Using the app also allows customers to skip the line when going in to pick up food. When a customer gets within 500 feet of Taco Bell, they will get a phone notification saying, "Looks like you've arrived. Would you like us to start preparing your food?" reports CNN.

National chains aren't the only businesses moving away from interpersonal and toward digitized customer service. In fact, small business owners were some of the first to make the move to utilizing devices for customer service needs.

Carla Hesseltine, the owner of Just Cupakes in Virginia Beach, Virginia, "got the idea for using touch-screen technology … after seeing a nearby juice business do something similar," reports The Wall Street Journal. By maintaining a few tablet devices for customers to place their orders, "she could eliminate the 10 workers who currently ask customers what they would like to eat."
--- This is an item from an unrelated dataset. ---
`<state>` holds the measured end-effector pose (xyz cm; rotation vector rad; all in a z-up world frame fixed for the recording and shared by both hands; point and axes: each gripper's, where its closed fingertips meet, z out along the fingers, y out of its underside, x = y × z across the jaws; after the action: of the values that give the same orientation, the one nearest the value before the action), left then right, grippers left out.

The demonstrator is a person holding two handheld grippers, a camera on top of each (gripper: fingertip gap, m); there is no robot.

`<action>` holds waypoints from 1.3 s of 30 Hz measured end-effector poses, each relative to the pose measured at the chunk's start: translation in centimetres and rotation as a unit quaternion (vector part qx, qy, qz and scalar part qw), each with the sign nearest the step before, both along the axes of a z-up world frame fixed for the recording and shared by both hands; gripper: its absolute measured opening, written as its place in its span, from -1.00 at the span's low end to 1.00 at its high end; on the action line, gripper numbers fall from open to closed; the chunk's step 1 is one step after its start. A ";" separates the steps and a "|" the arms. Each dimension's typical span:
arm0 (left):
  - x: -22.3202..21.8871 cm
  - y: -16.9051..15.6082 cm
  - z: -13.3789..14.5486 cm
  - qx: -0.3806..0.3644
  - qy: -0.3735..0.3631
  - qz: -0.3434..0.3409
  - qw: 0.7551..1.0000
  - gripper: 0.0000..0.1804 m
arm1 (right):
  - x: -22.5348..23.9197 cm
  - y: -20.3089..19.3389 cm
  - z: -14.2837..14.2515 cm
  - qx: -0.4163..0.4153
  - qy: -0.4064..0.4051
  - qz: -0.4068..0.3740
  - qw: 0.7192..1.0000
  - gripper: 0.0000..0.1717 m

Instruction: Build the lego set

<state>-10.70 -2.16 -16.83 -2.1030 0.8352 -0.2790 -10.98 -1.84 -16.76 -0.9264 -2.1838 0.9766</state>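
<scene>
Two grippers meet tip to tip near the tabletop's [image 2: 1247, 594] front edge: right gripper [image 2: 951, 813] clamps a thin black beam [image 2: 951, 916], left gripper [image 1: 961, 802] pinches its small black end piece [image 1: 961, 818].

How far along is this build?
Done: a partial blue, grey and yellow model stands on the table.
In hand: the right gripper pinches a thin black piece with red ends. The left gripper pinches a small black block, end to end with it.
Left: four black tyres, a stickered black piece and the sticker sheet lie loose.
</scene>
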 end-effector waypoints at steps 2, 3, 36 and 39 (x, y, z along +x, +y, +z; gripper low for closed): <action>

The University of Oxford conducted a study last year on the future of employment, in which they estimated that all U.S. "food preparation and serving workers, including fast food (workers)" have a 92 percent chance of having their jobs computerized.

"What we’re facing isn’t your grandfather’s unemployment problem. It does have something to do with modern technology, and it will be with us for some time," Tyler Cowen wrote in The New York Times. However, he goes on to write that one should shouldn't jump to the conclusion that technology will take over all jobs.

"After all, history has seen many waves of innovation and automation, and yet as recently as 2000, the rate of unemployment was a mere 4 percent. There are unlimited human wants, so there is always more work to be done."

"How can we help workers ride the wave of technological change rather than be swamped by it?" David H. Autor and David Dorn asked in The New York Times. "One common recommendation is that citizens should invest more in their education. Spurred by growing demand for workers performing abstract job tasks, the payoff for college and professional degrees has soared; despite its formidable price tag, higher education has perhaps never been a better investment."